En realidad fueron pocas las medidas asimétricas contenidas en la Ley de 2014. Una de las principales fue la llamada tarifa cero de interconexión, la cual consiste en que Telcel/Telmex no cobre por las llamadas que termina en su red a otros operadores y, por su parte, que sí pague por las llamadas que a los otros operadores les terminen en sus respectivas redes.

Se trataba de una medida trascendente para el reordenamiento del mercado, que se esperaba ocasionaría la disminución de las tarifas a los usuarios finales, más inversiones, mejores servicios y nuevas condiciones de competencia. Ahora sí, todo esto ocurrió. Por primera vez se logró una sustancial disminución en los precios de los servicios, en beneficio de los deciles de menores ingresos.

Fue una medida auténticamente popular. Los ingresos del sector, como un todo, disminuyeron, pues hubo más competencia, aunque los ingresos del agente preponderante siguieron siendo elevadísimos comparados con sanas prácticas internacionales; por ejemplo, a la fecha mantiene 69 por ciento de los ingresos por servicios fijos del sector.

Los beneficios de la reforma, sin embargo, fueron alterados severamente por la Suprema Corte de Justicia de la Nación en una sentencia de agosto pasado, en la que, con una escolástica muy cuestionable, decidió declarar inconstitucional la llamada tarifa cero, con el regocijo de Telcel/Telmex y de los numerosos grupos de opinión que le apoyan.

Ahora el Ifetel deberá decidir cuál será la tarifa aplicable al preponderante y a sus competidores. Seguirá habiendo asimetría, sin duda alguna, pero atenuada en beneficio del gigante. Actualmente el gap tarifario es de 19 centavos de pesos por llamada; según Reuters, existe un proyecto de resolución en el Ifetel que disminuiría esta diferencia a ocho centavos, lo cual, conforme a datos de Canieti (cada centavo representa un ahorro anual para el preponderante de 40 millones de dólares) tiene un valor aproximado de 450 millones de dólares a favor de Telcel/Telmex.

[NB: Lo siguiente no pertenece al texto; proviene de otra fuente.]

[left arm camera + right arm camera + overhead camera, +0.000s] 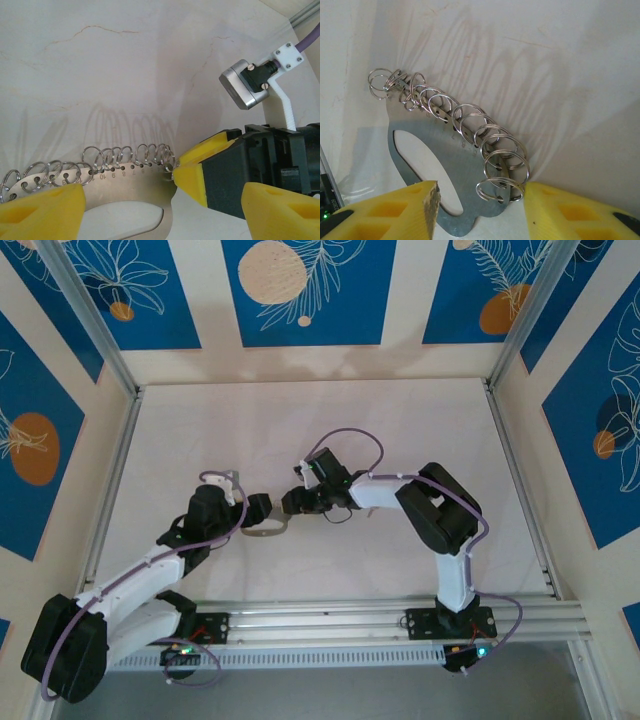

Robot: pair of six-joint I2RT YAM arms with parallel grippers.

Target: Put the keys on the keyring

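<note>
Tabletop (300,420), pale and veined, carried the keyring (265,531), a flat grey metal plate with an oval cut-out and a row of numbered holes threaded with silver wire split rings (495,150). It sat between the two arms near the middle front.

In the left wrist view, the left gripper (160,215) stood wide open with nothing in it. Its yellow fingers (40,210) were spread to either side of the keyring (125,180). The right gripper (192,160) met the plate's rounded end there, one yellow tip touching the edge.

In the right wrist view, the right gripper (480,210) was part-way open, straddling that end of the keyring (437,132). Whether it pinched the plate I cannot tell.
</note>
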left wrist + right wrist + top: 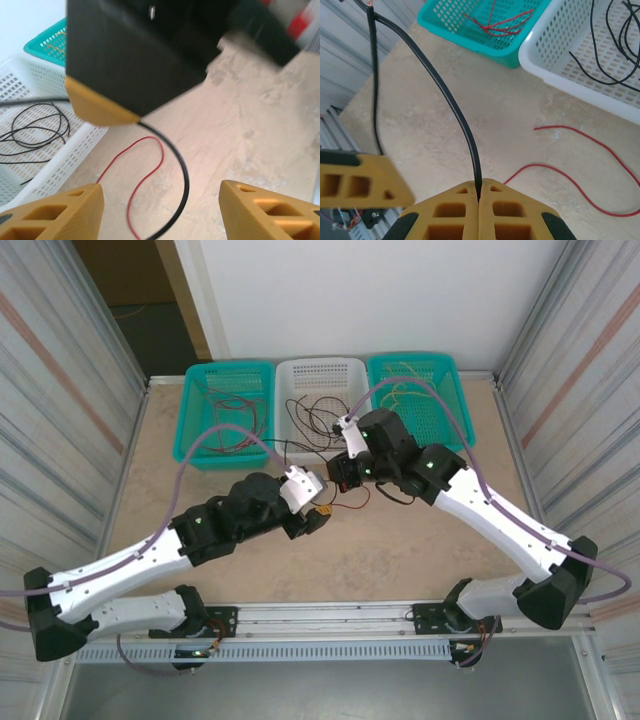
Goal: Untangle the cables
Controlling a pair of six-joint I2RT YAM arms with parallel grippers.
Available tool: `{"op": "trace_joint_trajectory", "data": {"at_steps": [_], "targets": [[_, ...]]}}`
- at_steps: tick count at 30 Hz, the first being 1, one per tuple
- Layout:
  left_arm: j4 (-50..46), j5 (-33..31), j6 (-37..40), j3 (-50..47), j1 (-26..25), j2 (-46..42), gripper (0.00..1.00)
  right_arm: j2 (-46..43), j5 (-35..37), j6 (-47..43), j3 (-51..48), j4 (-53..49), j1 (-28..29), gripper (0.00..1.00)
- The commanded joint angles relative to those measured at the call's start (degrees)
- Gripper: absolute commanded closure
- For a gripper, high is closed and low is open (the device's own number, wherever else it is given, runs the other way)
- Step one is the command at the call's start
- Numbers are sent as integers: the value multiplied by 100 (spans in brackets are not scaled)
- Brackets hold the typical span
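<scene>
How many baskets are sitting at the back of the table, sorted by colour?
Teal baskets: 2 (left teal basket, right teal basket)
White basket: 1
Total: 3

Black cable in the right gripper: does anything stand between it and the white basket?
Nothing visible blocks the way. The right gripper is shut on the black cable, and between it and the white basket there is bare table with one red cable lying flat, which a lifted cable should probably clear.
</scene>
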Motion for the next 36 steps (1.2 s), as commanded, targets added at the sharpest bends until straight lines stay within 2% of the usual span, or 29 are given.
{"op": "trace_joint_trajectory", "data": {"at_steps": [1,7,10,14,18,21,23,29,33,36], "targets": [[69,-315,528,-31,-37,75,35,-287,-459,-10,84,153,-125,100],[291,-542,667,-199,-42,160,37,-508,-849,240,43,341,-376,100],[361,-570,614,-246,-42,182,49,-605,-1026,437,-36,525,-512,100],[501,-561,289,-274,-49,128,71,-726,-1137,758,-180,854,-649,100],[760,-408,-266,-296,-53,38,82,-809,-1115,1360,-457,1492,-665,100],[989,-168,-785,-343,-56,-11,83,-871,-1006,1993,-825,2175,-667,100],[1230,-24,-1046,-458,-58,-50,75,-883,-921,2331,-990,2534,-667,100],[1518,-211,-1361,-654,-63,-84,68,-833,-901,2881,-1107,3027,-663,100],[1467,-393,-1375,-625,-58,34,69,-793,-980,3104,-1116,3150,-651,100],[1484,-506,-1403,-603,-57,72,73,-811,-954,3224,-1180,3226,-629,100]]}}
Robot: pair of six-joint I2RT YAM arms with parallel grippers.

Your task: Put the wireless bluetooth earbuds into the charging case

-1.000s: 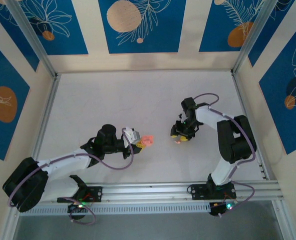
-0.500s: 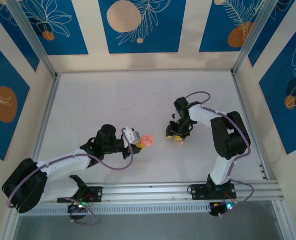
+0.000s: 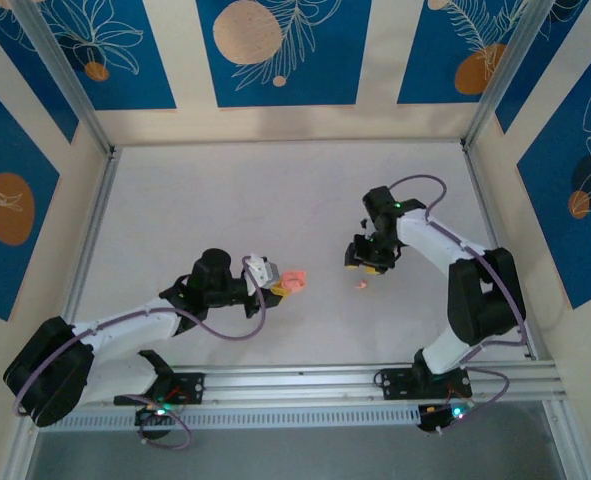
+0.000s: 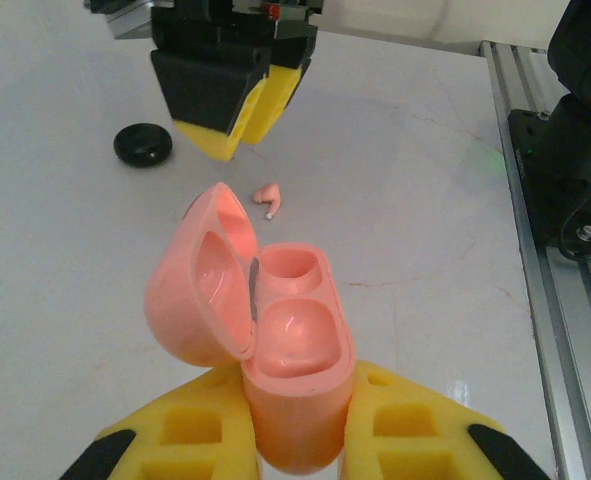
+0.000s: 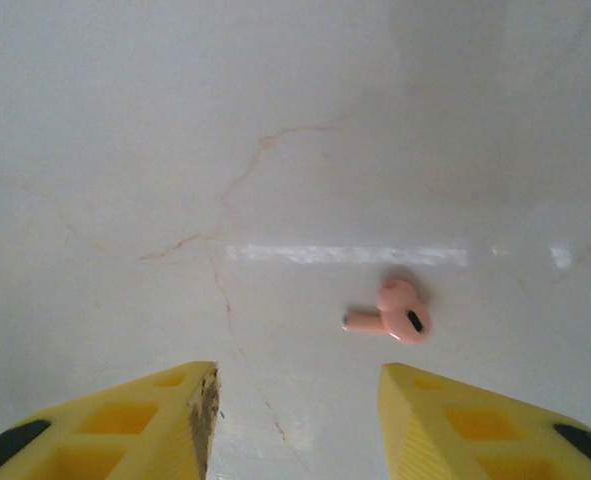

Una mala sentencia de la Corte que tiene un valor monetario de más de ocho mil 500 millones de pesos anuales. Los corifeos del preponderante nos dirán que nada pasa, que solamente se afectarán las utilidades de sus competidores. Cosa falsa: la tarifa cero se habían traducido en ahorros tarifarios para la población de 42 por ciento, jamás vistos en México (por supuesto, nunca cuando el preponderante estaba desregulado).

Los operadores sí trasladaron los beneficios de la tarifa cero a la gente; así funcionan los mercados competidos.

Difícil decisión para el Ifetel, en la que de un lado tiene a la población y a la competencia y, del otro, el incremento de los ingresos del gigante.